Task - The reply should reproduce every line of the data below word for word, minus any images.

Recorded information -
☆ ☆ ☆ ☆ ☆ ☆ ☆

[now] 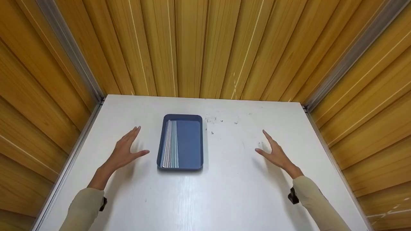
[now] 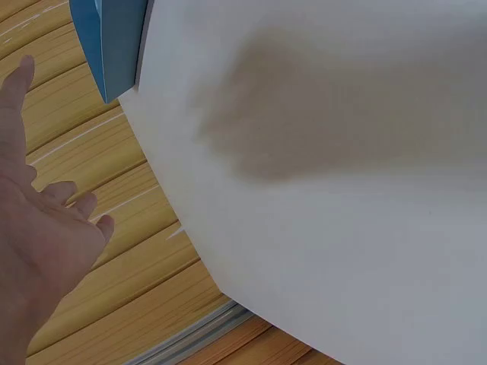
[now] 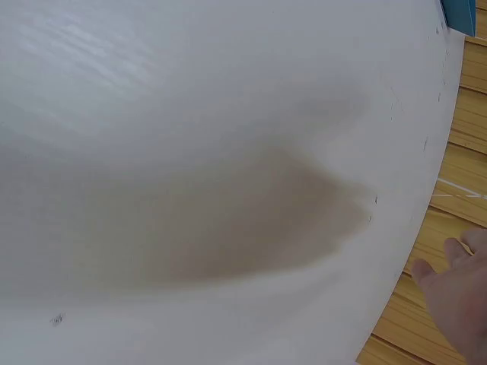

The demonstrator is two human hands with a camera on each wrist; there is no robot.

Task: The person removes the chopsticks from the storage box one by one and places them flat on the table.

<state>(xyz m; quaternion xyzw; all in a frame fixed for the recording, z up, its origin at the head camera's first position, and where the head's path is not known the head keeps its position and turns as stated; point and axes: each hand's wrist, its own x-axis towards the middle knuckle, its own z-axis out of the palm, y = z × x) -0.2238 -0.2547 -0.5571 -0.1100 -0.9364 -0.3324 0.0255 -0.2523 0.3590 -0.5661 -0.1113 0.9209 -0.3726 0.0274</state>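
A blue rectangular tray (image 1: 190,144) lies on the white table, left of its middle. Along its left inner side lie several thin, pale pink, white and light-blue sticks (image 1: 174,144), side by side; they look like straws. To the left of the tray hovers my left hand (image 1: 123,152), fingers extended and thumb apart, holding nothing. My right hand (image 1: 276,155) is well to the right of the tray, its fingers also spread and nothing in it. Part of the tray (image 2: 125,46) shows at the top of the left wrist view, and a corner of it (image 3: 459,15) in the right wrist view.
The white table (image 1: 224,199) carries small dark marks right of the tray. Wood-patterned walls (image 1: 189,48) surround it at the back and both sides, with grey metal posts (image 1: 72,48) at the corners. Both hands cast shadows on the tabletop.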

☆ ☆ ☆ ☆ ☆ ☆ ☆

Result -
[now] 
[now] 
[now] 

The demonstrator is two human hands with a camera on each wrist; there is no robot.

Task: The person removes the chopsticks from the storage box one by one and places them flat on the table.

<state>(xyz m; quaternion xyzw; all in a frame fixed for the recording, z up, its origin at the head camera's first position, and where the head's path is not known the head keeps its position and turns as stated; point and axes: each hand's wrist, its own x-axis towards the middle knuckle, its own z-axis out of the palm, y = z × x) -0.2238 -0.2547 -0.5571 -0.1100 -0.9364 -0.3324 0.0255 -0.2523 0.3590 -0.5661 -0.1113 0.9209 -0.3726 0.0274</state>
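A blue rectangular tray (image 1: 190,144) lies on the white table, left of its middle. Along its left inner side lie several thin, pale pink, white and light-blue sticks (image 1: 174,144), side by side; they look like straws. To the left of the tray hovers my left hand (image 1: 123,152), fingers extended and thumb apart, holding nothing. My right hand (image 1: 276,155) is well to the right of the tray, its fingers also spread and nothing in it. Part of the tray (image 2: 125,46) shows at the top of the left wrist view, and a corner of it (image 3: 459,15) in the right wrist view.
The white table (image 1: 224,199) carries small dark marks right of the tray. Wood-patterned walls (image 1: 189,48) surround it at the back and both sides, with grey metal posts (image 1: 72,48) at the corners. Both hands cast shadows on the tabletop.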

The answer given above is complete as it stands.